Estimating the maximum element of a large list

Description of the problem

Assume we have a large unordered list of integers with repetitions. We would like to pick the largest integer in this list without going through the whole list. How many elements $M$ do we have to go through so that the largest of the first $M$ elements is the largest of the list with probability $p$?

A solution

Assume we listed $D$ distinct integers within the first $M$ terms. Assuming all terms appear equally likely within the list, the probability that maximum value not showing up in the first $M$ entries is \[ \left(1 - \frac{1}{D+1}\right)^M \] We want this number be equal to $1-p$. Thus \[ M = \left\lceil\frac{\log(1-p)}{\log\left(\frac{D}{D+1}\right)}\right\rceil \] For example, for a large list of (estimated) 100 distinct integers, in order to guess the largest item with 99% accuracy we need to read 459 items.

There is nothing specific about the maximum: one can replace it with any reducer function acting on the set of distinct elements obtained from the first $M$ elements in our list.

An implementation in Common Lisp

Here is an implementation of probabilistic calculation of the reducer function applied to the correct beginning portion of a large list.

(defun calculate (xs fn p &optional (n 1) (buffer (list (car xs))))
   (let* ((d (length buffer))
          (q (- 1.0 (expt (/ d (+ 1.0 d)) n))))
     (if (or (null xs) (> q p))
        (list :result (reduce fn buffer) :distinct d :checked n :probability q)
        (calculate (cdr xs) fn p (1+ n) (union buffer (list (car xs)))))))

CALCULATE

The list of distinct items is kept in buffer. The number n indicates how many items read from the list so far.

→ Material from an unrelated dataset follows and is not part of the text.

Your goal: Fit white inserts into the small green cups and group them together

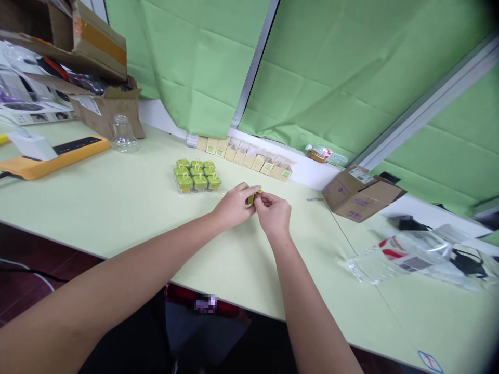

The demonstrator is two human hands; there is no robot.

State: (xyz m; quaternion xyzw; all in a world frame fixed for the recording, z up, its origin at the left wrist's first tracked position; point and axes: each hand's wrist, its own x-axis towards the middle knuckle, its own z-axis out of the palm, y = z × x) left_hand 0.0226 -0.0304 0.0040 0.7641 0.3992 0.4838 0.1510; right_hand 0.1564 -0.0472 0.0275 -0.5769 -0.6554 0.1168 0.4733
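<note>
My left hand (234,206) and my right hand (275,214) meet above the middle of the table, both closed on a small green lid (254,196). Its underside and any smaller part between the fingertips are hidden. Left of my hands stands a tight block of several small clear jars (186,188) with green lids and pale loops on top. Behind them, along the wall, runs a row of small tan cardboard boxes (241,154), some with a green label and some with their top flaps up.
A yellow power strip (83,149), a clear glass vessel (123,136) and open cardboard boxes (107,106) occupy the left side. At right are a tilted cardboard box (345,195) and a clear plastic bag (405,254). A plastic bottle (326,155) lies on the ledge below green blinds.
</note>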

Let us test this on an example list: below we calculate the maximum of a large list of integers.

(calculate (loop repeat 100000 collect (random 100)) #'max 0.99)

(RESULT 99 DISTINCT 99 CHECKED 459 PROBABILITY 0.990079)

The code below finds the average of the list of integers which fluctuate around $10$ with an error $\pm 2$:

(let* ((xs (loop repeat 10000 collect (+ 10 (- (random 5) 2))))
       (n (length xs))
       (res (calculate xs #'+ 0.999))
       (ave (/ (getf res :result) (getf res :distinct))))
   (append (list :average ave)  (cddr res)))

(AVERAGE 10 DISTINCT 5 CHECKED 38 PROBABILITY 0.9990203)

Here is a worst case scenario: the average of a list of floats which fluctuate around $1.0$ with an error $\pm 0.5$:

(let* ((xs (loop repeat 10000 collect (+ 1.0 (- (random 1.0) 0.5))))
       (n (length xs))
       (res (calculate xs #'+ 0.999))
       (ave (/ (getf res :result) (getf res :distinct))))
   (append (list :average ave)  (cddr res)))

(AVERAGE 0.9995118 DISTINCT 9995 CHECKED 10001 PROBABILITY 0.6322368)

The number of distinct items in the list is close to the number of terms in the list. We went through the whole list. Even then the probability that we get the right thing is not satisfactory. [Can you guess why? Think of all floats with this property. How many are there?]

An imperative version

I am fond of recursion. IMHO Recursive functions do explain most computations in a very succint way. But, you don’t have to buy into this. Here is a more imperative version of the implementation above in case recursion doesn’t do it for you

(defun calculate (xs fn p)
   (do* ((n 0 (1+ n))
         (ys xs (cdr ys))
         (buffer nil (union buffer (list (car ys))))
         (d 0 (length buffer))
         (q 0.0 (- 1.0 (expt (/ d (+ 1.0 d)) n))))
        ((or (null ys) (> q p))
         (list :result (reduce fn buffer)
               :distinct d
               :checked n
               :probability q))))

CALCULATE

An implementation in clojure

And finally, here is an implementation in clojure in case Common Lisp doesn’t do it for you:

(defn calculate [xs f p]
   (loop [ys xs
          buffer #{}
          n 0
          q 0.0]
     (if (or (empty? ys) (> q p))
        {:result (reduce f buffer)
         :distinct (count buffer)
         :checked n
         :probability q}
        (recur (rest ys)
               (clojure.set/union buffer #{(first ys)})
               (inc n)
               (- 1.0 (Math/pow (- 1.0 (/ (+ 1.0 (count buffer)))) n))))))